The problem:
Where does the word "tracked" appear in the data? Copy every line that holds it.

Information shown:
-- -- --

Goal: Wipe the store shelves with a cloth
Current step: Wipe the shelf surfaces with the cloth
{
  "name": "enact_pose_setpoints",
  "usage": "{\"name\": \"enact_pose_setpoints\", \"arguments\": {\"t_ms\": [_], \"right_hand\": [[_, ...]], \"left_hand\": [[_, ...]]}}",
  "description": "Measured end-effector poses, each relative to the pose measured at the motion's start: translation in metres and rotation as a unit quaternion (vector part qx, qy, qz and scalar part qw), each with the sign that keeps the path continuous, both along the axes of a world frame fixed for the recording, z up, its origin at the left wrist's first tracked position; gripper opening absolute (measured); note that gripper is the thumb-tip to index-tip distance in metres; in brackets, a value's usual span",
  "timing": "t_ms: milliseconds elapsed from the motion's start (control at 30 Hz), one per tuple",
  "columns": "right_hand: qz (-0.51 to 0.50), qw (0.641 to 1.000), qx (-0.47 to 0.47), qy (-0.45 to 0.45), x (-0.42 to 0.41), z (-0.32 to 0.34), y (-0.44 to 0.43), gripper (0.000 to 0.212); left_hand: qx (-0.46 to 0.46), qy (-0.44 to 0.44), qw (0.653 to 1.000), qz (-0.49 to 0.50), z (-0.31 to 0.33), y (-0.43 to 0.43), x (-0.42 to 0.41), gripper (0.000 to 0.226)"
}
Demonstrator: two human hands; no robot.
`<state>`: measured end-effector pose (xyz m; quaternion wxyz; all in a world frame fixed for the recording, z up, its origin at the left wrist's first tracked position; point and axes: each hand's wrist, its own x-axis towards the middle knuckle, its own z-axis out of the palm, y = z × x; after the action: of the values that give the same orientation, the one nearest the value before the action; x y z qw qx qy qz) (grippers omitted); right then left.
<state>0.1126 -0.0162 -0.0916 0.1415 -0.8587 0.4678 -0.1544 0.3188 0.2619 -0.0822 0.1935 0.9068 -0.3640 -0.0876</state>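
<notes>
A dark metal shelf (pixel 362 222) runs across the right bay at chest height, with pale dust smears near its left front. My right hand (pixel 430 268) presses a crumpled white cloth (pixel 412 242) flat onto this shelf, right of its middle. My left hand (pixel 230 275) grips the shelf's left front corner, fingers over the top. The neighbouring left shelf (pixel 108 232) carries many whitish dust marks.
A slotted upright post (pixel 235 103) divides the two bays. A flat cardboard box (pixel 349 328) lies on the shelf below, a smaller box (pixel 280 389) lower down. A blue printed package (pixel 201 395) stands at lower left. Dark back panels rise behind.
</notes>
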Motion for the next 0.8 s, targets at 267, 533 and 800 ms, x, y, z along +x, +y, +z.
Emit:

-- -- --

Completed task:
  "description": "Measured end-effector poses, each relative to the pose measured at the motion's start: translation in metres and rotation as a unit quaternion (vector part qx, qy, qz and scalar part qw), each with the sign that keeps the path continuous, both along the axes of a world frame fixed for the recording, z up, its origin at the left wrist's first tracked position; gripper opening absolute (measured); note that gripper is the thumb-tip to index-tip distance in metres; in brackets, a value's usual span",
`<state>`: measured end-effector pose (xyz m; quaternion wxyz; all in a world frame fixed for the recording, z up, its origin at the left wrist's first tracked position; point and axes: each hand's wrist, its own x-axis towards the middle knuckle, its own z-axis out of the palm, y = z × x; after the action: of the values that give the same orientation, the one nearest the value before the action; x y z qw qx qy qz) (grippers omitted); right then left.

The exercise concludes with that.